### TASK TO COMPLETE
Set each line of the data down exactly, please.

+ + +

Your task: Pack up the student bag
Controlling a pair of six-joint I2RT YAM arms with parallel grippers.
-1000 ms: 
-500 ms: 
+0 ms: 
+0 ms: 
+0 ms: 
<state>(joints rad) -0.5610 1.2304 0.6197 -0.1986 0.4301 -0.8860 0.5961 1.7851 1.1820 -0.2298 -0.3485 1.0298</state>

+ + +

### REPLY TO THE EXERCISE
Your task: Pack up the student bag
Controlling a pair of six-joint I2RT YAM arms with parallel grippers.
-1000 ms: 
-500 ms: 
+0 ms: 
+0 ms: 
+0 ms: 
<state>(joints rad) -0.5610 1.2304 0.6197 -0.1986 0.4301 -0.8860 0.5961 1.7851 1.1820 -0.2298 -0.3485 1.0298</state>

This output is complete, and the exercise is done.